PROBLEM STATEMENT >>
Copy out the data line by line exactly, from its start to the line bearing "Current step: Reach", inclusive.

DATASET SECTION >>
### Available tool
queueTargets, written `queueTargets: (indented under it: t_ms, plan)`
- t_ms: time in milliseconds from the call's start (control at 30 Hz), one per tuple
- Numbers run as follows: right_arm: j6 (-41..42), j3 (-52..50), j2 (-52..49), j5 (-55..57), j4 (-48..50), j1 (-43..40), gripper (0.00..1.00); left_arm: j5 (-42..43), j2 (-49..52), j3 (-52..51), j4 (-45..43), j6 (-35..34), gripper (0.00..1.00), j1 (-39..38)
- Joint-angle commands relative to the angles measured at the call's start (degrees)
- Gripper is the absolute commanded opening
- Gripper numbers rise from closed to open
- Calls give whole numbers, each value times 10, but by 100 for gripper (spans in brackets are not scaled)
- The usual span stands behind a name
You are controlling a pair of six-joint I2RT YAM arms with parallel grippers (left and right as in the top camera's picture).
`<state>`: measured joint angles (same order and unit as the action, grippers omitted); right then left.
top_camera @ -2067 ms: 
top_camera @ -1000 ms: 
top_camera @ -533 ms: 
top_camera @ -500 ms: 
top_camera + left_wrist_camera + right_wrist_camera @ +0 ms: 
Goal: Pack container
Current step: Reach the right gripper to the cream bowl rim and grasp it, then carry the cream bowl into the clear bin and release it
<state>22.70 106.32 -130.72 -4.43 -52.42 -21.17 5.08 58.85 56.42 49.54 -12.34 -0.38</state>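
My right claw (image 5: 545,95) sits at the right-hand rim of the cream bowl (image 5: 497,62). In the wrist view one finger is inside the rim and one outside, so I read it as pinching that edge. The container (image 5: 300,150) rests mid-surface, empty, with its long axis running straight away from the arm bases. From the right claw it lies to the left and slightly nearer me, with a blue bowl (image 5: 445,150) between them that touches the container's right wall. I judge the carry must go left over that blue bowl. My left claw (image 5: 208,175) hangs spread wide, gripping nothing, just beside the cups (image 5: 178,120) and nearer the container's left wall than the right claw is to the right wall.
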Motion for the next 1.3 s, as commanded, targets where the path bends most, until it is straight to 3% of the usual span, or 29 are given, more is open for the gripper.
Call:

ANSWER TO THIS PROBLEM >>
### Available tool
queueTargets, written `queueTargets: (indented under it: t_ms, plan)`
- t_ms: time in milliseconds from the call's start (control at 30 Hz), one per tuple
- Numbers run as follows: right_arm: j6 (-41..42), j3 (-52..50), j2 (-52..49), j5 (-55..57), j4 (-48..50), j1 (-43..40), gripper (0.00..1.00); left_arm: j5 (-42..43), j2 (-49..52), j3 (-52..51), j4 (-45..43), j6 (-35..34), gripper (0.00..1.00), j1 (-39..38)
- Joint-angle commands relative to the angles measured at the call's start (degrees)
- Gripper is the absolute commanded opening
- Gripper numbers rise from closed to open
- Calls give whole numbers, each value times 10, but by 100 for gripper (spans in brackets are not scaled)
- The usual span stands behind a name
You are controlling a pair of six-joint I2RT YAM arms with parallel grippers (left and right as in the top camera's picture).
`<state>`: measured joint angles (same order and unit as the action, grippers omitted); right then left.
top_camera @ -2067 ms: 
top_camera @ -1000 ms: 
top_camera @ -533 ms: 
top_camera @ -500 ms: 
top_camera + left_wrist_camera + right_wrist_camera @ +0 ms: 
Goal: Pack container
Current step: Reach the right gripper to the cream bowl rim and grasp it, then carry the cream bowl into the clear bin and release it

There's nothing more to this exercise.